EVERYTHING YOU WANTED TO KNOW BUT NEVER HAD THE TIME TO FIND OUT, WITH THE ACCLAIMED AUTHOR OF THE VORY AND WE NEED TO TALK ABOUT PUTIN.

Russia’s history is rich and dense, fascinating and contested, frequently questioned and as often re-invented. A country with no natural borders, no single ethnicity, no true central identity. At the crossroads of Europe and Asia, it is everyone’s ‘other’. And yet it is one of the most powerful nations on earth, with a vibrant history of war and peace, poets and revolutionaries.

Please join us as Mark Galeotti, author of A Short History of Russia, offers up a whistle-stop tour of Russia’s evolution from Rurik’s arrival on the shores of Lake Ladoga in 862 (maybe) to Vladimir Putin’s latest reinvention of the country.

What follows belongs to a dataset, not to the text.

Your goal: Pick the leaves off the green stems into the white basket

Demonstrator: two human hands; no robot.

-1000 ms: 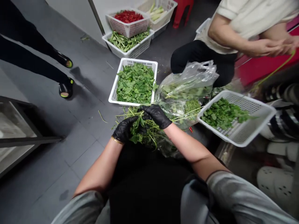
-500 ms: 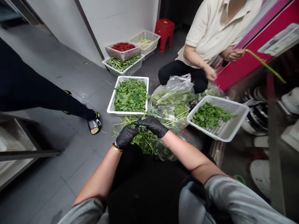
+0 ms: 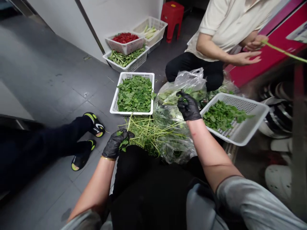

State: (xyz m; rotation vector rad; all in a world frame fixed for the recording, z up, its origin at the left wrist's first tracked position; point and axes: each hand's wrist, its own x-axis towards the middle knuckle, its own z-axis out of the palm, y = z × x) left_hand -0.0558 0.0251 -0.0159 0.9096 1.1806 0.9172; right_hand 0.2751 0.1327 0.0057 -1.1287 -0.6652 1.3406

As someone who has been captivated by this country and its story his whole life, and who started visiting it when he was at school and studying it when it was still the Soviet Union, Mark Galeotti was equal parts delighted and intimidated when asked to write A Short History of Russia. How to compress such a country into two hundred short pages?

In the first of two talks for Pushkin House, Mark presents a rapid, entertainingly and, he warns, shockingly superficial canter through the evolution of one of the world’s most misunderstood nations, from its mythical foundations, through the times of princes, tsars and commissars, to the emergence of Vladimir Putin.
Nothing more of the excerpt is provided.